> What you should do
Would you repeat exactly the part of the listing below that runs from the line containing "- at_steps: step" down to the line containing "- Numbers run", inclusive, and nothing else?

[Start of section]

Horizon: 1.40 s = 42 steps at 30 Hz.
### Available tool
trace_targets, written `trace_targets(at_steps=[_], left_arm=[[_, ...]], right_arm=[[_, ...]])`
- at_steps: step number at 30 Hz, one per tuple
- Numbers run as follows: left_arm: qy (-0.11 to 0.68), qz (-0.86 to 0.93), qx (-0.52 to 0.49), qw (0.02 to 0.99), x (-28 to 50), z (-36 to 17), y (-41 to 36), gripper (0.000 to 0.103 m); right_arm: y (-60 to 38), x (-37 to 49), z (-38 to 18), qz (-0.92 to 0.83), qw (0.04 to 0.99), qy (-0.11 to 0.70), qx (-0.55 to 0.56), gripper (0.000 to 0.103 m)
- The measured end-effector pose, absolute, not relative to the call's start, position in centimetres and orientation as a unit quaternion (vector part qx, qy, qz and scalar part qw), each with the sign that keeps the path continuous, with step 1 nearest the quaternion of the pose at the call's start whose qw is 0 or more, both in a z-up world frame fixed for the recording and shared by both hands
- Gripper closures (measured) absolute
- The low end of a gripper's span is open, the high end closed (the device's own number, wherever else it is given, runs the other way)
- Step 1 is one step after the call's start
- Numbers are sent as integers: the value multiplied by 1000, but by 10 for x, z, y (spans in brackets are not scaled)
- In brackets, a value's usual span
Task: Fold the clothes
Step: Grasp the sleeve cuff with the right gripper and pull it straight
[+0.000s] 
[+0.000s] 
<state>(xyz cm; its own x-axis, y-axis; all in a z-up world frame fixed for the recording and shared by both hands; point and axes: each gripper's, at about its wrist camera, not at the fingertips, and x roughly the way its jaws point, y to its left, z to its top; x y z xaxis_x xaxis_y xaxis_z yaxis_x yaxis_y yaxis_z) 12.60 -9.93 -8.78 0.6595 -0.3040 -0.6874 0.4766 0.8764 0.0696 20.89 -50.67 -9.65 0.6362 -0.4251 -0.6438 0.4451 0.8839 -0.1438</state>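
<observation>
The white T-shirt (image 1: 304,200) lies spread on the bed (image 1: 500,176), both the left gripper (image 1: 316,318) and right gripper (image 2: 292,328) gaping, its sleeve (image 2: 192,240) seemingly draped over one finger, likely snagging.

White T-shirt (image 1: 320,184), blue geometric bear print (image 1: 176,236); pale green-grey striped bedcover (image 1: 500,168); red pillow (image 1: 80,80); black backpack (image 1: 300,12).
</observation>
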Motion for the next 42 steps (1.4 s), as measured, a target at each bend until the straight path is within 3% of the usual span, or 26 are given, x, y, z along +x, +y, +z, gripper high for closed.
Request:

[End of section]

> Solution to this task
- at_steps: step number at 30 Hz, one per tuple
- Numbers run as follows: left_arm: qy (-0.11 to 0.68), qz (-0.86 to 0.93), qx (-0.52 to 0.49), qw (0.02 to 0.99), x (-28 to 50), z (-36 to 17), y (-41 to 36), gripper (0.000 to 0.103 m); right_arm: y (-60 to 38), x (-37 to 49), z (-38 to 18), qz (-0.92 to 0.83), qw (0.04 to 0.99), qy (-0.11 to 0.70), qx (-0.55 to 0.56), gripper (0.000 to 0.103 m)

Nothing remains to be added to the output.